[Exercise]: With the images removed, write out every line below exactly.
---- Raw data
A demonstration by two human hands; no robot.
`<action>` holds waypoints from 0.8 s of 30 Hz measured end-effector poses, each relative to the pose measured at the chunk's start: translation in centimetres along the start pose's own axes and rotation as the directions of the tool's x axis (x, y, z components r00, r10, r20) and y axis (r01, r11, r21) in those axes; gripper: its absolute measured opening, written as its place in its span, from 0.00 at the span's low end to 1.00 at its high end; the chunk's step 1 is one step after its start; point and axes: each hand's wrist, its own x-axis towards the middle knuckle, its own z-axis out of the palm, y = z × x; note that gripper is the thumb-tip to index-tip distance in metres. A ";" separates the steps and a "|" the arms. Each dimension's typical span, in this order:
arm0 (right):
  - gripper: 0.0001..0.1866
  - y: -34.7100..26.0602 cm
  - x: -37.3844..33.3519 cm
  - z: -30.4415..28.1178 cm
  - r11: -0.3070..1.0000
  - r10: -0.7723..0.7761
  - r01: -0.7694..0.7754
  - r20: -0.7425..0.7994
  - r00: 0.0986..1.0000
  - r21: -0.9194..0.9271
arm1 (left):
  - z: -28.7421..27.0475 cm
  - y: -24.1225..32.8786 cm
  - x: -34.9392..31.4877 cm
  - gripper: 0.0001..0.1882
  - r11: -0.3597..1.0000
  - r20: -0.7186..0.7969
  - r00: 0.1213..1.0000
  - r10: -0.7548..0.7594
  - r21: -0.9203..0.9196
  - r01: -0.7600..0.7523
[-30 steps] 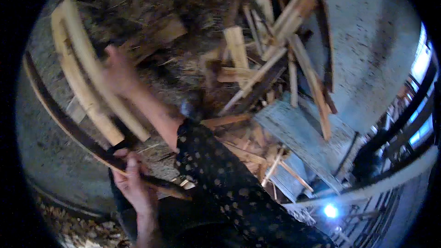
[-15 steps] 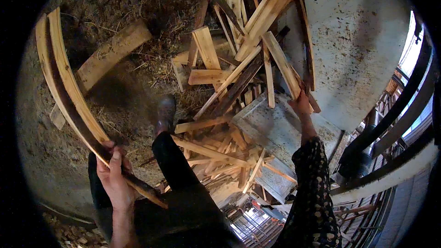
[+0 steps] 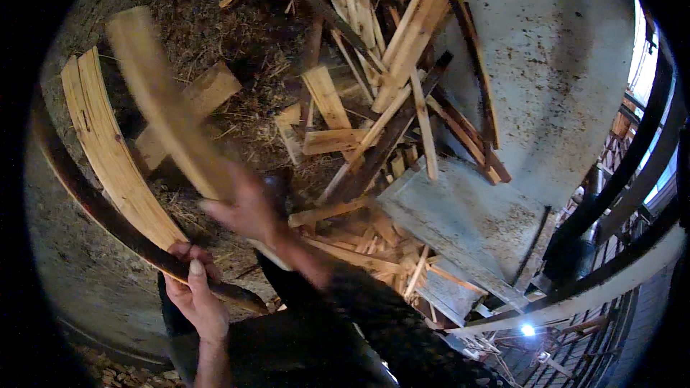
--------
[Response to the task]:
A demonstration by two human hands; no robot.
`<action>` holds waypoints from 0.8 s of 30 Hz measured end-effector poses, each relative to the pose measured at the chunk's start: translation in centimetres along the start pose's own axes and rotation as the directions of the tool's x axis (x, y, z components r00, r10, r20) and y axis (r01, r11, r21) in those axes; gripper: its absolute measured opening, written as its place in its span, from 0.00 at the span's low end to 1.00 at its high end; the chunk's step 1 is one step after its start; point and axes: each hand's wrist, its own x-axis towards the middle knuckle, its own z-axis out of the palm, y = z × x; note that gripper is the thumb-tip to index-tip distance in metres. A ";" separates the steps and a "|" the arms. Each dimension's typical span, in this order:
arm0 (right):
  - gripper: 0.0001..0.1866
  - y: -34.7100..26.0602 cm
  - x: -37.3844..33.3519 cm
  - z: -30.4415..28.1178 cm
  - r11: -0.3070..1.0000
  - r10: -0.7723..0.7761
  - r01: -0.7694..0.7754
  - r20: -0.7425..0.7994
  - r00: 0.0986..1.0000
  - r21: -0.9194..0.9271
arm1 (left):
  - z: -28.7421..27.0475 cm
  - y: -24.1225..32.8786 cm
  - x: -34.9392..31.4877 cm
  - gripper: 0.0001..0.1882
  - r11: -0.3597..1.0000
  - r20: -0.7186..0.7969
  - r00: 0.1213..1.0000
  - r10: -0.7548..0.7594
  - r21: -0.9203..0.9196
  - r01: -0.7600..0.7523
[-30 steps] 
[-15 steps] 
[+0 steps] 

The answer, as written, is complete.